Ella sabía que Bingley las habría disuadido con tacto de ir a Pemberley en las actuales circunstancias, y estaba segura de que se mantendrían alejadas. Un asesinato en la familia puede aportar una chispa de emoción en las cenas de gala más solicitadas, pero era poco el beneficio social que podía proporcionar la brutal eliminación de un simple capitán de infantería, sin dinero ni posición que lo convirtieran en personaje interesante.

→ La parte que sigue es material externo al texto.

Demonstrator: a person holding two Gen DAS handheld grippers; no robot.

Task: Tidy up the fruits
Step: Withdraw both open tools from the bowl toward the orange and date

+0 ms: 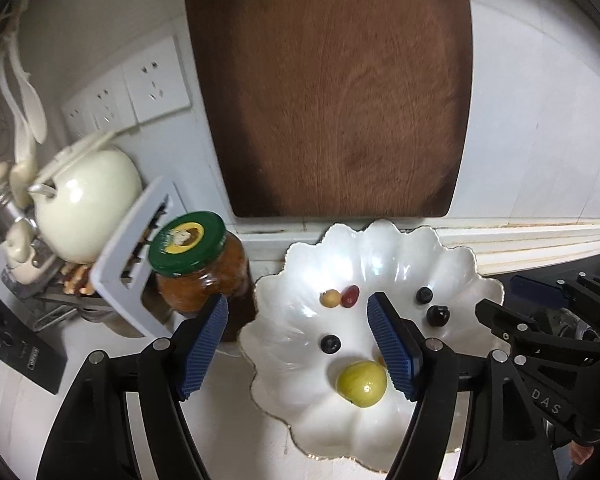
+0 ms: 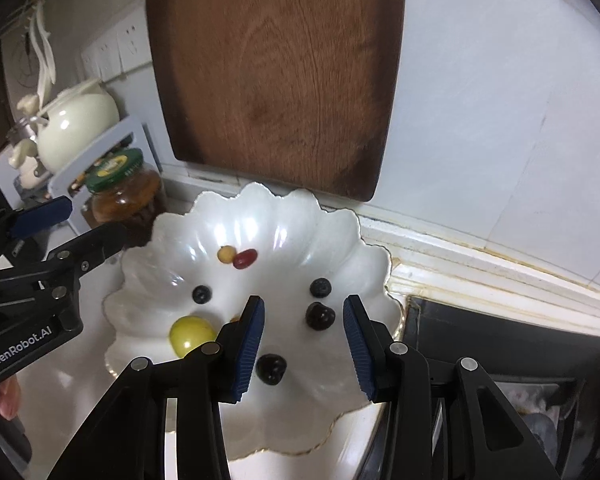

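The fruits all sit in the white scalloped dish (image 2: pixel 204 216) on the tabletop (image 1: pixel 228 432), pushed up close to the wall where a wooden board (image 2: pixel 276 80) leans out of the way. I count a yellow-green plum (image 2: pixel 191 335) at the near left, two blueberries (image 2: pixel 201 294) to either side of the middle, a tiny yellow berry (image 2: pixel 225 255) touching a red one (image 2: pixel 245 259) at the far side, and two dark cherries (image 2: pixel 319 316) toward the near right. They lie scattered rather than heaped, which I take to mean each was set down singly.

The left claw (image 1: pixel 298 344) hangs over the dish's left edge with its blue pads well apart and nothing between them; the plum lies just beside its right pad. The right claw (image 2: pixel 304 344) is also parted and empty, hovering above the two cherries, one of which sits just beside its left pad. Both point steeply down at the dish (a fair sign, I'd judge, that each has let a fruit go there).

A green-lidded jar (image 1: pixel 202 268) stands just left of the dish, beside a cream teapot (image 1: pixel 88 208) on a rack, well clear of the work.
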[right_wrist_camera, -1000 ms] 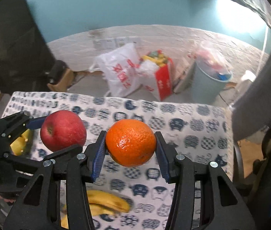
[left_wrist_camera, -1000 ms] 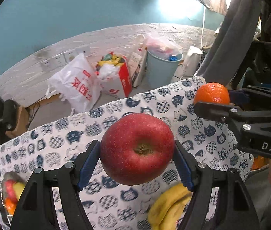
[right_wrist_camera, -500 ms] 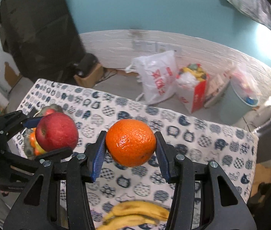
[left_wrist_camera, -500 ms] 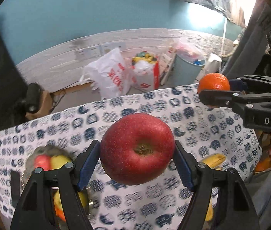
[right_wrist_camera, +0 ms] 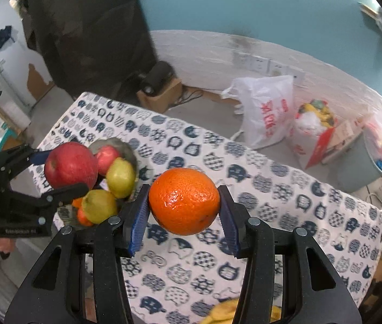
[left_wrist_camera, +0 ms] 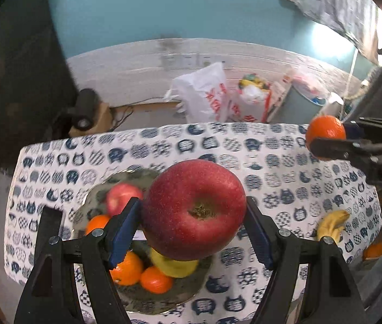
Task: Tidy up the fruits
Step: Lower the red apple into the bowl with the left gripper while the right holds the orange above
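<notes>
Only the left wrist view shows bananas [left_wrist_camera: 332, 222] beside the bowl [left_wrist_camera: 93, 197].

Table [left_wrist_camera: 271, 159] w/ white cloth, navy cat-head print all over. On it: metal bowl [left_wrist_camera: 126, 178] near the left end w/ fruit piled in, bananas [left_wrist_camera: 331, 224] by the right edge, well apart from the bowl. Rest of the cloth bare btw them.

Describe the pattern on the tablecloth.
The tablecloth is white, printed with rows of navy cat heads, some solid, others striped or checked. The right wrist view shows it best.
</notes>
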Demonstrator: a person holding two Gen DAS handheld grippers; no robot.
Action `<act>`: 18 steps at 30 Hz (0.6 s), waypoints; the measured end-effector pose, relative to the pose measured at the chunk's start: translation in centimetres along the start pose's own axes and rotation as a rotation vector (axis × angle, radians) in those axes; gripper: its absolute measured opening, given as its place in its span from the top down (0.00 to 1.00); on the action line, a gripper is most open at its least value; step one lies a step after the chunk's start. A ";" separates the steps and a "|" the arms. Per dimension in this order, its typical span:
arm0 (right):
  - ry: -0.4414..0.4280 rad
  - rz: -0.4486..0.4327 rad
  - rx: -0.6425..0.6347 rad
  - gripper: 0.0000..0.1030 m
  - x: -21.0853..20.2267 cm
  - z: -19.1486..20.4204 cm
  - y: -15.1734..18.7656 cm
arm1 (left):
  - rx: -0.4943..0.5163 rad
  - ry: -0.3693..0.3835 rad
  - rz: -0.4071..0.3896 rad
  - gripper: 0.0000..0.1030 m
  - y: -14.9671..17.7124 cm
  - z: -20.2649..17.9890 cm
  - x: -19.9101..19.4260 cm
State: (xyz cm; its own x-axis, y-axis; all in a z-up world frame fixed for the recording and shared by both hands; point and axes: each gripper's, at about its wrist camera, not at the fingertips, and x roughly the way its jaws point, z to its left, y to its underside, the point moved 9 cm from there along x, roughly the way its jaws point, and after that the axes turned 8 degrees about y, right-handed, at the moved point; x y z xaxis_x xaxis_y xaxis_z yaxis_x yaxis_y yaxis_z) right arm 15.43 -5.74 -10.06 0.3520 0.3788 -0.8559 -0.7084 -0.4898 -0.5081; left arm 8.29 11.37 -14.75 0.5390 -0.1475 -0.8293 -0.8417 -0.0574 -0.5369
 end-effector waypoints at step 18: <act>-0.066 0.092 -0.094 0.53 5.5 8.2 0.1 | -0.160 -0.030 0.090 0.26 4.6 9.0 4.2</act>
State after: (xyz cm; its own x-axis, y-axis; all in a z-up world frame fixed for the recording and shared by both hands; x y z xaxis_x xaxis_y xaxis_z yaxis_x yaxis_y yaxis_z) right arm 12.27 2.69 -14.06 0.2453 0.3781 -0.8927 -0.6742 -0.5951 -0.4373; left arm 6.98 19.37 -22.06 0.4598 -0.1294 -0.8786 -0.8797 -0.2020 -0.4306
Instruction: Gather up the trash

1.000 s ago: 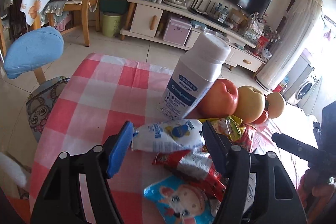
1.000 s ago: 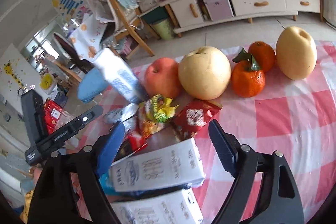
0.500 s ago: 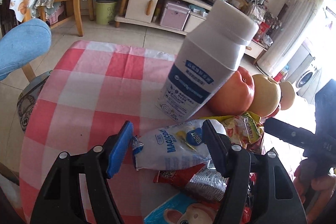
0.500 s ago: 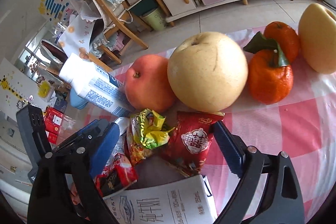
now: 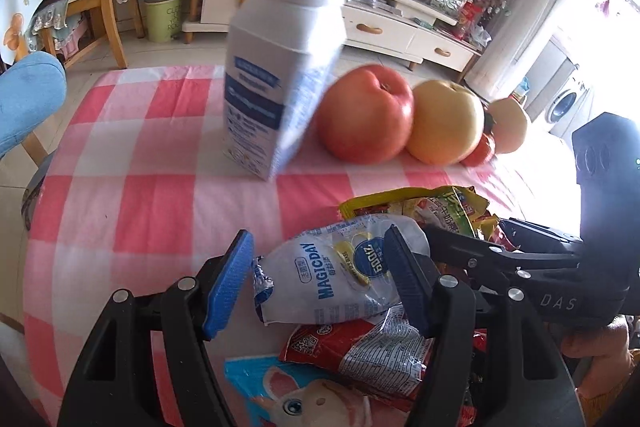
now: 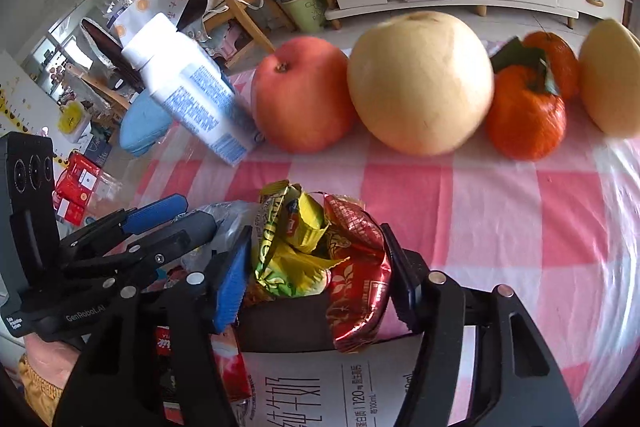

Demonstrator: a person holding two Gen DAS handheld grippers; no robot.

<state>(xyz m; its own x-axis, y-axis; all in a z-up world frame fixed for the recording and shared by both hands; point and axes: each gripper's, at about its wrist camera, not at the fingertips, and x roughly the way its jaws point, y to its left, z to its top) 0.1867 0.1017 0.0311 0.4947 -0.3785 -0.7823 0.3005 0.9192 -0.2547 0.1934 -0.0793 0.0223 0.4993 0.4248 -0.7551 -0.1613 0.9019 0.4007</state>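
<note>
The right gripper (image 6: pixel 316 275) is closing, clamped on crumpled yellow and red foil wrappers (image 6: pixel 320 255); the left gripper (image 5: pixel 320 285) is closing around a white crinkled plastic pouch (image 5: pixel 336 275), its left pad clear of it.

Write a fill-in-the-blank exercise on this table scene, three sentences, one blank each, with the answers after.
1. The white MAGICDAY wrapper lies between the fingers of the ____ gripper.
2. The right gripper is closing around a yellow wrapper and a ____ wrapper.
3. The white bottle stands tilted on the checked tablecloth next to a red ____.

Answers: left; red; apple
</note>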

Dado que ni siquiera el más huraño se libra de oír los chismes subidos de tono, siempre es mejor disfrutar de aquello que no puede evitarse, y era del dominio público, tanto en Londres como en Derbyshire, que la señorita Bingley se mostraba más que interesada, en aquella ocasión, en no abandonar Londres. Su caza de un caballero viudo de gran fortuna acababa de entrar en la fase más esperanzadora. Sin duda, sin su posición ni su dinero, habría sido considerado el hombre más tedioso de Londres, pero para que a una la llamen «su gracia» debe estar dispuesta a aceptar algún inconveniente, y la lucha por hacerse con sus riquezas, su título, y cualquier otra cosa que pudiera tener a bien ceder, era, comprensiblemente, encarnizada. Había un par de madres avariciosas, con dilatada experiencia en lances matrimoniales, que trabajaban arduamente en representación de sus hijas, y la señorita Bingley no tenía intención de ausentarse de Londres en una etapa tan delicada de la competición.